Translation is a great exercise for stretching your knowledge of French. And if that were not motivation enough, this month we have a prize competition for you to take part in. All entrants will receive personal feedback from Françoise Le Roux and the sender of the best translation will receive a copy of both What we talk about when we talk about love by Raymond Carver and Parlez-moi d’amour, its French translation by Gabrielle Rolin. Use the form below to send in your entry by August 31st.
We located the lounge, got drinks, lit cigarettes.
“Here we are,” I said.
“Well, yes,” he said.
I shrugged and said, “Yes.”
I leaned back in the seat and drew a long breath, inhaling from what I took to be the air of woe
that circled his head.
He said, “I guess the Chicago airport would make four of this one.”
“More than that,” I said.
“Thought it was big,” he said.
“When did you start wearing glasses?” I said.
“A while ago,” he said.
He took a good swallow, and then he got right down to it.
“I liked to have died over it,” he said. He rested his heavy arms on either side of his glass.
“You’re an educated man, Les. You’ll be the one to figure it out.”
I turned the ashtray on its edge to read what was on the bottom: HARRAH’S CLUB/RENO
AND LAKE TAHOE/GOOD PLACES TO HAVE FUN.
“She was a Stanley Products woman. A little woman, small feet and hands and coal-black hair.
She wasn’t the most beautiful thing in the world. But she had these nice ways about her. She was
thirty and had kids. But she was a decent woman, whatever happened.

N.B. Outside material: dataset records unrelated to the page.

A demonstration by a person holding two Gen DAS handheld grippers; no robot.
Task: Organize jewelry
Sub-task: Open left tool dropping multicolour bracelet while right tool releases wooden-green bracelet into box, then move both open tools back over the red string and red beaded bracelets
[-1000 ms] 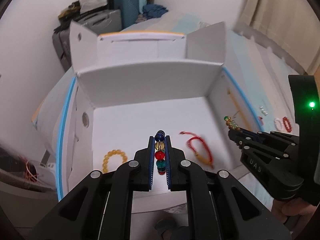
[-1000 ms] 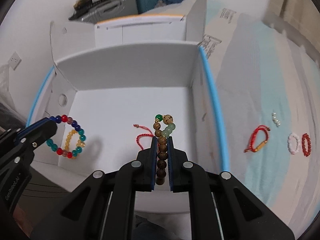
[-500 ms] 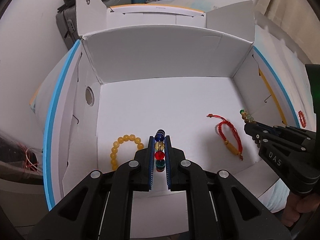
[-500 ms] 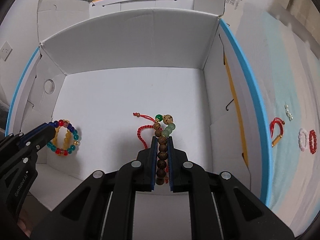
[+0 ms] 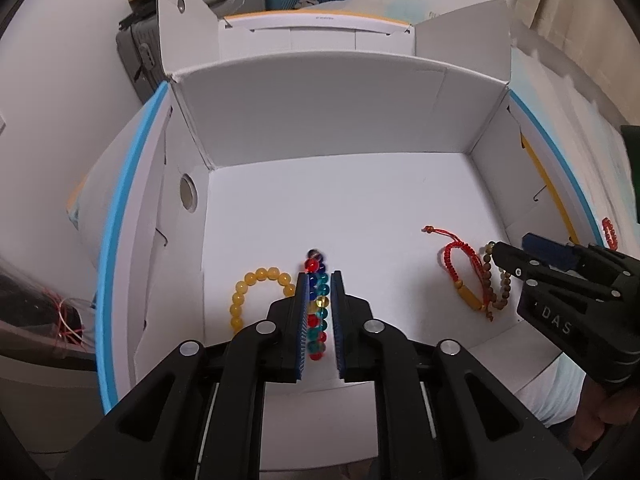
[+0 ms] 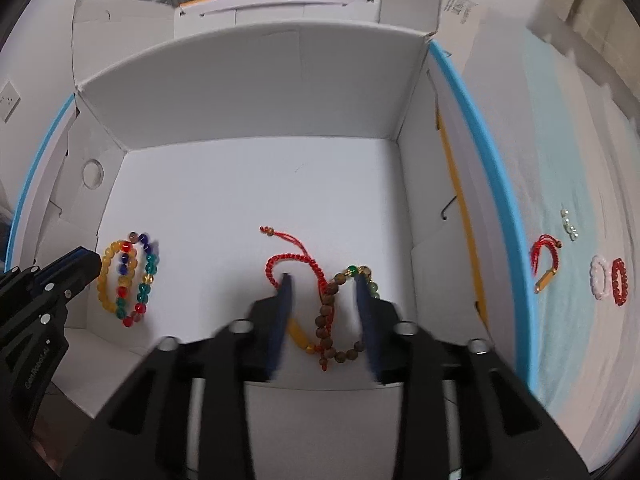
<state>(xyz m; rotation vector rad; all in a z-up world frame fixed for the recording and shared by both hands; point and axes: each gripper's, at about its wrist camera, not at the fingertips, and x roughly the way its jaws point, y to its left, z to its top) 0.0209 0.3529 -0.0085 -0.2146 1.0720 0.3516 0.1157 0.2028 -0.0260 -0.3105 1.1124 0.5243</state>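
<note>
We see the white cardboard box (image 6: pixel 248 92) open, jewelry on its floor. Far left: yellow bead bracelet (image 6: pixel 105 280) lies flat, overlapping the multicolour bead bracelet (image 6: pixel 138 276). Left gripper (image 5: pixel 319 280) sits low over that spot; fingers slightly apart, the multicolour strand lies in the gap between the pads, appears loose on the floor, contact with pads unclear. Centre: red cord bracelet (image 6: pixel 294 260) on the floor, gold tube end touching the brown wooden bead bracelet (image 6: pixel 326 316) just to its right. Right gripper (image 6: pixel 323 280) is spread wide, fingers straddling the wooden beads, not gripping them; beads rest on the box floor near the front right. Outside the box on the pale blue cloth (image 6: pixel 580 152): second red cord bracelet (image 6: pixel 546 262), small clear beads (image 6: pixel 569 224), white bead ring (image 6: pixel 599 278), red bead ring (image 6: pixel 619 281), those two rings side by side.
</note>
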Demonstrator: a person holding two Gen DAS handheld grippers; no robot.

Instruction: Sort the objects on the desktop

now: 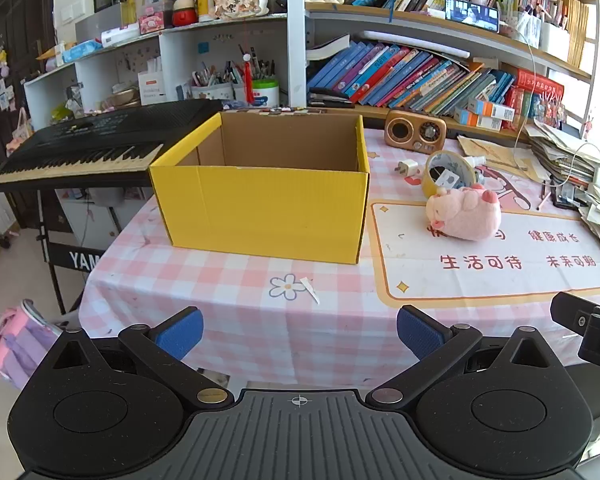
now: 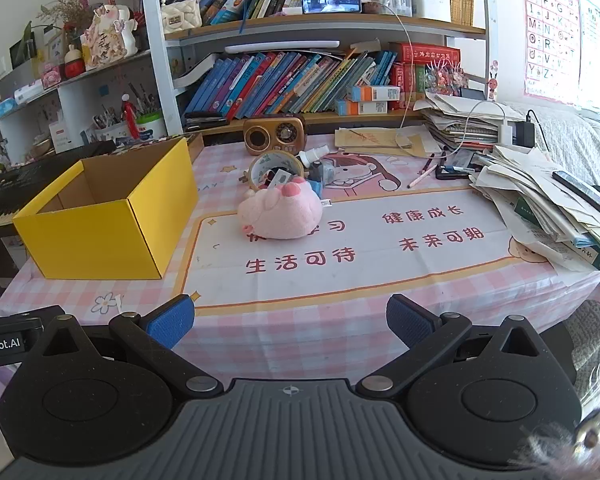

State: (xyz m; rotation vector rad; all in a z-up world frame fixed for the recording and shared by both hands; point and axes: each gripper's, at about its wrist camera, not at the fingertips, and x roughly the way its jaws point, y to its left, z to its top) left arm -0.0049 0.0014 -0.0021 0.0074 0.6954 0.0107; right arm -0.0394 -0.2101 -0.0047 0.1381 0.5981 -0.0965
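Observation:
An open yellow cardboard box (image 1: 264, 208) (image 2: 100, 224) stands on the pink checked tablecloth, and what shows of its inside is bare. To its right a pink plush pig (image 1: 464, 214) (image 2: 280, 214) lies on a white printed mat. Behind the pig sit a roll of tape (image 1: 446, 172) (image 2: 274, 168), a white charger plug (image 1: 406, 168) and a small spray bottle (image 2: 314, 154). My left gripper (image 1: 300, 330) hangs open over the table's near edge, in front of the box. My right gripper (image 2: 290, 318) is open too, short of the mat, nothing between its fingers.
A brown retro radio (image 1: 415, 131) (image 2: 274, 134) stands at the back by the bookshelf. Piled papers (image 2: 552, 200) and cables crowd the right side. A black keyboard (image 1: 84, 148) on its stand sits left of the table. A pink backpack (image 1: 18, 342) lies on the floor.

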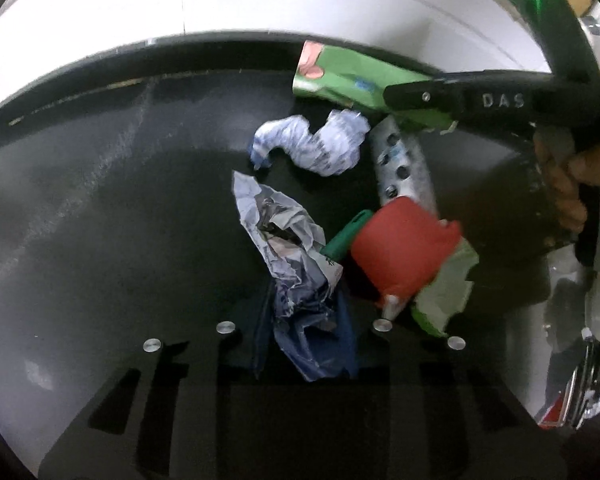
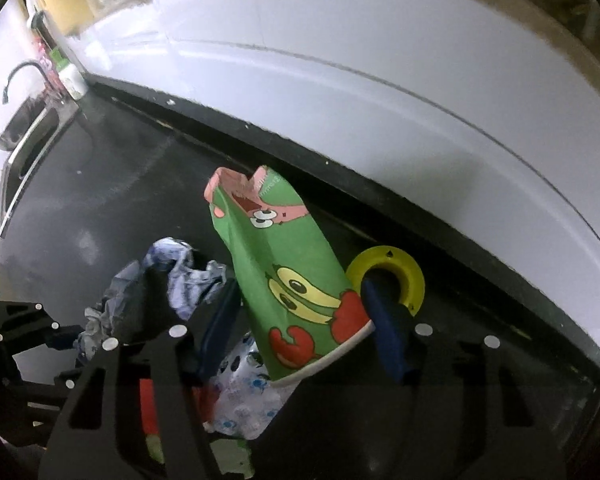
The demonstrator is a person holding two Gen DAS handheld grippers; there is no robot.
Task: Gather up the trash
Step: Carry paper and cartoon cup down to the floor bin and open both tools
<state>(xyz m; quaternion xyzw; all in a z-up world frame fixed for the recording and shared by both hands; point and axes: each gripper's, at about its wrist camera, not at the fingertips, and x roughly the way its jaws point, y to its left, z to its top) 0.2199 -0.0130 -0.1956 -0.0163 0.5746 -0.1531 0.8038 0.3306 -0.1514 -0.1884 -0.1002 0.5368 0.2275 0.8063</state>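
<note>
My left gripper (image 1: 306,332) is shut on a crumpled wad of grey-blue paper (image 1: 296,264) over the black countertop (image 1: 120,208). My right gripper (image 2: 300,332) is shut on a flattened green cartoon paper cup (image 2: 292,280); its tip shows in the left wrist view (image 1: 340,76) too. Loose trash lies between them: a crumpled blue-white paper (image 1: 320,144), a silver dotted wrapper (image 1: 404,164), a red cup (image 1: 400,252), a green piece (image 1: 346,236) and a pale green scrap (image 1: 444,292). The right gripper's body (image 1: 500,100) reaches in from the right.
A white wall (image 2: 380,80) runs behind the counter. A steel sink (image 2: 28,132) with a black tap (image 2: 20,72) and bottles sits at far left. A yellow ring (image 2: 388,276) lies on the counter by the right finger.
</note>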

“Your mother was always buying from her, a broom, a mop, some kind of pie filling. You know
your mother. It was a Saturday, and I was home. Your mother was gone someplace. I don’t know
where she was. She wasn’t working. I was in the front room reading the paper and having a cup
of coffee when there was this knock on the door and it was this little woman. Sally Wain. She
said she had some things for Mrs. Palmer. ‘I’m Mr. Palmer,’ I says. ‘Mrs. Palmer is not here
now,’ I says. I ask her just to step in, you know, and I’d pay her for the things. She didn’t know
whether she should or not. Just stands there holding this little paper sack and the receipt with it.
“‘Here, I’ll take that,’ I says. ‘Why don’t you come in and sit down a minute till I see if I can
find some money.’”
Extract from Sacks by Raymond Carver, from the collection What We Talk About When We Talk About Love (1981)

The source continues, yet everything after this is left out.